A stapled BIM peptide overcomes apoptotic resistance in hematologic cancers

James L. LaBelle, Samuel G. Katz, Gregory H. Bird, Evripidis Gavathiotis, Michelle L. Stewart, Chelsea Lawrence, Jill K. Fisher, Marina Godes, Kenneth Pitter, Andrew L. Kung, Loren D. Walensky

Research output: Contribution to journalArticlepeer-review

145 Scopus citations


Cancer cells subvert the natural balance between cellular life and death, achieving immortality through pathologic enforcement of survival pathways and blockade of cell death mechanisms. Pro-apoptotic BCL-2 family proteins are frequently disarmed in relapsed and refractory cancer through genetic deletion or interaction-based neutralization by overexpressed antiapoptotic proteins, resulting in resistance to chemotherapy and radiation treatments. New pharmacologic strategies are urgently needed to overcome these formidable apoptotic blockades. We harnessed the natural killing activity of BCL-2-interacting mediator of cell death (BIM), which contains one of the most potent BH3 death domains of the BCL-2 protein family, to restore BH3-dependent cell death in resistant hematologic cancers.
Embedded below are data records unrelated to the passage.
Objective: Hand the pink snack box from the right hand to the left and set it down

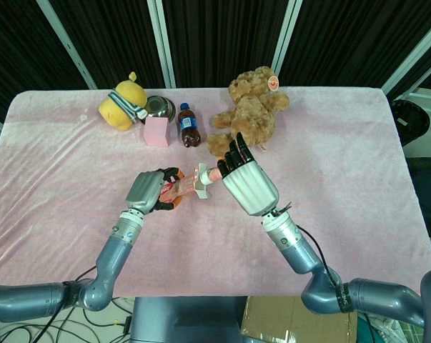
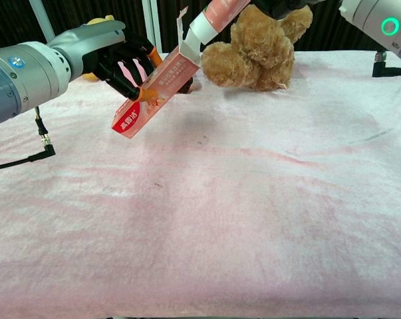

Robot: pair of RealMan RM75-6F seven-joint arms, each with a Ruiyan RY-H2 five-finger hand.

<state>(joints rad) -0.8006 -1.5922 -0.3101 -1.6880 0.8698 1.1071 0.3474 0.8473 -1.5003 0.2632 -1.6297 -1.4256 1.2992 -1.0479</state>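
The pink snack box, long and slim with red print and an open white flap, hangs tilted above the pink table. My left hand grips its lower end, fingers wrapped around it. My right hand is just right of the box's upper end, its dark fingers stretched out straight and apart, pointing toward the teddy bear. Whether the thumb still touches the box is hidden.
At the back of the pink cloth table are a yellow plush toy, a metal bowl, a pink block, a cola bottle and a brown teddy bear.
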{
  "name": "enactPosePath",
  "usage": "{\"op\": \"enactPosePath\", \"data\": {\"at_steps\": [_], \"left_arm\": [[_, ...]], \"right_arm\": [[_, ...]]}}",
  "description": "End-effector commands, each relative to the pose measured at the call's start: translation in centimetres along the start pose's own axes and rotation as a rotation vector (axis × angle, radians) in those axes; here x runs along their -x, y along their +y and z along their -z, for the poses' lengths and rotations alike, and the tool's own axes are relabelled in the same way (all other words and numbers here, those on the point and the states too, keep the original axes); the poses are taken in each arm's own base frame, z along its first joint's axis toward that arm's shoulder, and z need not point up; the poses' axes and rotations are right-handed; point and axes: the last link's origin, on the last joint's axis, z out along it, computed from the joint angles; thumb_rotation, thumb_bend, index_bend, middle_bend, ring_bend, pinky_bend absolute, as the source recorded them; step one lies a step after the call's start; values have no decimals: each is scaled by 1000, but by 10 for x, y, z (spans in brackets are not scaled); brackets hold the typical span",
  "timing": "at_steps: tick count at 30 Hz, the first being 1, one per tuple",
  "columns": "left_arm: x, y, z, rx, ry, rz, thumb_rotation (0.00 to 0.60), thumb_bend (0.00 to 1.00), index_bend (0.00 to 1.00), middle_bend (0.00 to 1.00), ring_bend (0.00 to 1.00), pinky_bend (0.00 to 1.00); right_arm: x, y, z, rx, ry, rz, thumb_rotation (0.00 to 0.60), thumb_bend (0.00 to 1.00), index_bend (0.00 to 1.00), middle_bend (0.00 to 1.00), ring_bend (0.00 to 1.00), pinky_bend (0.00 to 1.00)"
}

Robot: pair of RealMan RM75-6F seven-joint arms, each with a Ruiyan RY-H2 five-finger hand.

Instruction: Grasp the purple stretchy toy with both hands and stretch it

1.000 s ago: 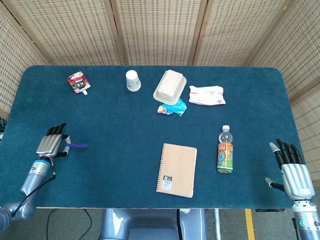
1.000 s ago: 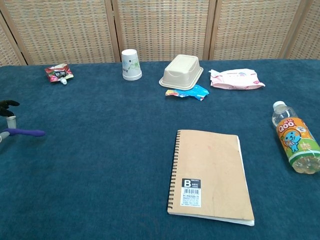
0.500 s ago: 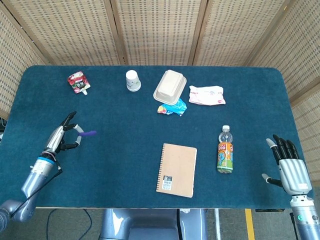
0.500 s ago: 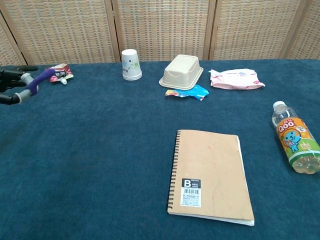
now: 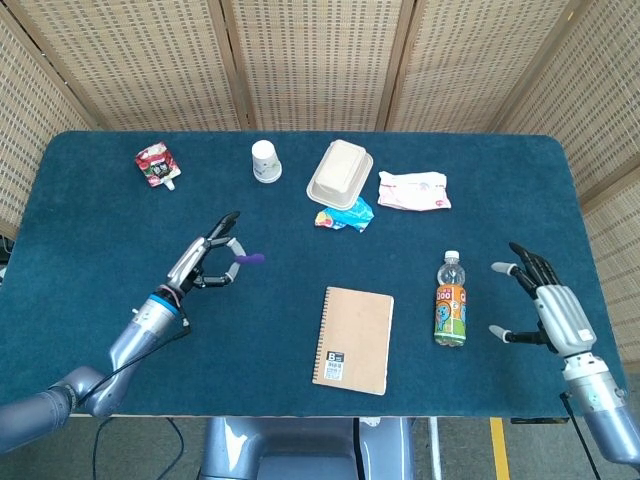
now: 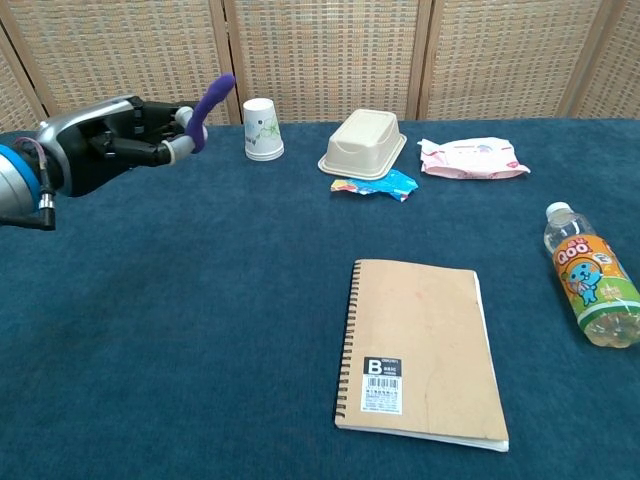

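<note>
Head view. Your left hand [image 5: 203, 263] is over the left middle of the table [image 5: 120, 220], fingers drawn together on one end of the purple toy [image 5: 247, 258]. The free end pokes out to the right, short and slightly drooped. Your right hand [image 5: 545, 305] hangs at the near right edge, fingers spread, nothing in it, well apart from the toy. Between the two hands lie a notebook [image 5: 354, 339] and a bottle [image 5: 451, 299] on its side. At the far side: a pouch [image 5: 156, 165], a cup [image 5: 265, 160], a clamshell box [image 5: 339, 173], a blue wrapper [image 5: 345, 215], a pink pack [image 5: 414, 190].

Chest view. The left hand [image 6: 125, 138] is held above the cloth at far left, pinching the toy [image 6: 206, 107] near its lower end; the rest stands up and curves toward the cup [image 6: 262, 128]. The right hand is not seen here. The notebook [image 6: 422, 352] lies near, the bottle [image 6: 590, 289] at right.

Handling, as a judgement. The toy looks light, soft and rubbery: it bends under its own weight and should give readily. It is thin and likely slick, so a fingertip pinch may slip once you pull. Take the free tip with your right hand, as deep between thumb and finger as you can. Bring the hands together over open cloth before pulling.
</note>
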Motion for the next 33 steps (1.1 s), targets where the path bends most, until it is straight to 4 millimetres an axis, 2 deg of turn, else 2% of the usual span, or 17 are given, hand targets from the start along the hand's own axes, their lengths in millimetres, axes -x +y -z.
{"op": "enactPosePath", "data": {"at_steps": [1, 9, 18, 26, 31, 33], "left_arm": [[20, 15, -20, 9, -36, -22, 600, 513, 659, 0, 0, 0], [53, 32, -38, 7, -91, -9, 600, 498, 662, 0, 0, 0], [86, 45, -50, 3, -140, 2, 600, 497, 661, 0, 0, 0], [105, 55, -57, 7, -167, -1, 600, 496, 661, 0, 0, 0], [107, 61, -59, 13, -167, 10, 600, 496, 662, 0, 0, 0], [107, 61, -59, 12, -166, 16, 600, 496, 662, 0, 0, 0]], "right_arm": [[-5, -18, -22, -41, -13, -66, 600, 64, 312, 24, 0, 0], [7, -45, -60, -59, -43, -87, 600, 152, 381, 47, 0, 0], [21, -84, -91, -93, -51, -113, 600, 240, 440, 63, 0, 0], [36, -119, -101, -126, -93, -131, 600, 295, 458, 67, 0, 0], [54, -143, -100, -170, -136, -98, 600, 298, 479, 66, 0, 0], [57, -145, -101, -169, -126, -93, 600, 305, 485, 60, 0, 0]]}}
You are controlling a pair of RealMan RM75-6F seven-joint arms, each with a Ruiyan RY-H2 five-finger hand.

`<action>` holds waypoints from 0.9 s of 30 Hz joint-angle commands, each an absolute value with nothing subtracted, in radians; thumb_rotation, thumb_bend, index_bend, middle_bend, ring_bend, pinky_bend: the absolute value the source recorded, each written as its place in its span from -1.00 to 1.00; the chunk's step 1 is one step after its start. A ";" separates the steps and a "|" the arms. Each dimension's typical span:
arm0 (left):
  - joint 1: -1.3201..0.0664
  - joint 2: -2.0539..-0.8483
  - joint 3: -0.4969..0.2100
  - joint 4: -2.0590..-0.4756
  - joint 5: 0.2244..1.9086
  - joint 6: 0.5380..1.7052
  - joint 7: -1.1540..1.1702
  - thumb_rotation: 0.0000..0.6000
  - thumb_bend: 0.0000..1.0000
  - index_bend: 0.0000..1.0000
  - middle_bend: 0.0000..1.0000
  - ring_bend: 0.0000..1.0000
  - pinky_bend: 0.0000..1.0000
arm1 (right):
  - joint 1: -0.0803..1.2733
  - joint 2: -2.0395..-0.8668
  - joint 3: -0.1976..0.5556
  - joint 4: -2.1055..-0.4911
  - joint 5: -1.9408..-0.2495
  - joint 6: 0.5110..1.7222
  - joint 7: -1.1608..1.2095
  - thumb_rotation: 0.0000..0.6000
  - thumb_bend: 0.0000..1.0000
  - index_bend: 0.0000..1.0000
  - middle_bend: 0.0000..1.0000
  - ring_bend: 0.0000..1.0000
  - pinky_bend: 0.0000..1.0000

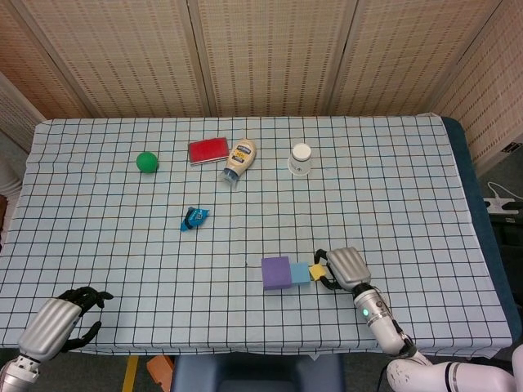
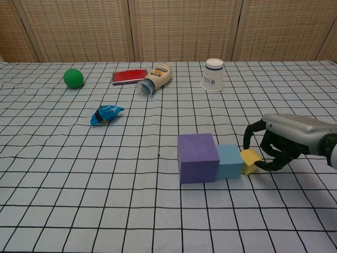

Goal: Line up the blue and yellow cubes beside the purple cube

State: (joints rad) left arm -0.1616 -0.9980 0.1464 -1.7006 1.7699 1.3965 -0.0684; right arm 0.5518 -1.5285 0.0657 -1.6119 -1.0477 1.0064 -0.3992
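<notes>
The purple cube (image 2: 197,157) (image 1: 275,273) stands on the checked cloth near the front edge. The smaller blue cube (image 2: 229,161) (image 1: 300,273) touches its right side. The small yellow cube (image 2: 250,161) (image 1: 318,270) lies against the blue cube's right side, slightly turned. My right hand (image 2: 287,139) (image 1: 346,266) curls over the yellow cube from the right, thumb behind it and fingertips at its near corner, pinching it. My left hand (image 1: 57,322) rests at the front left corner of the table, holding nothing, fingers loosely apart; the chest view does not show it.
Further back on the table (image 1: 409,163) are a green ball (image 2: 73,78), a red flat box (image 2: 129,76), a lying mayonnaise bottle (image 2: 156,78), an upturned white paper cup (image 2: 213,74) and a blue wrapper (image 2: 106,114).
</notes>
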 commanded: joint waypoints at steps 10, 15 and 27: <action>-0.163 -0.998 0.149 -1.702 1.774 1.394 -0.066 1.00 -0.15 -0.40 -0.18 -0.49 -0.30 | 0.549 -1.485 0.078 -1.646 -1.062 1.009 -0.370 1.00 -0.51 -0.32 0.73 0.82 1.00; -0.162 -0.997 0.149 -1.702 1.772 1.394 -0.067 1.00 -0.15 -0.40 -0.18 -0.49 -0.30 | 0.551 -1.460 0.078 -1.664 -1.048 1.016 -0.398 1.00 -0.51 -0.33 0.73 0.82 1.00; -0.162 -0.999 0.149 -1.702 1.773 1.394 -0.064 1.00 -0.15 -0.40 -0.18 -0.49 -0.30 | 0.584 -1.410 0.063 -1.744 -0.857 1.006 -0.559 1.00 -0.27 -0.17 0.73 0.82 1.00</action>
A hydrocarbon-stapled peptide modeled after the BIM BH3 helix broadly targeted BCL-2 family proteins with high affinity, blocked inhibitory antiapoptotic interactions, directly triggered proapoptotic activity, and induced dose-responsive and BH3 sequence-specific cell death of hematologic cancer cells. The therapeutic potential of stapled BIM BH3 was highlighted by the selective activation of cell death in the aberrant lymphoid infiltrates of mice reconstituted with BIM-deficient bone marrow and in a human AML xenograft model. Thus, we found that broad and multimodal targeting of the BCL-2 family pathway can overcome pathologic barriers to cell death.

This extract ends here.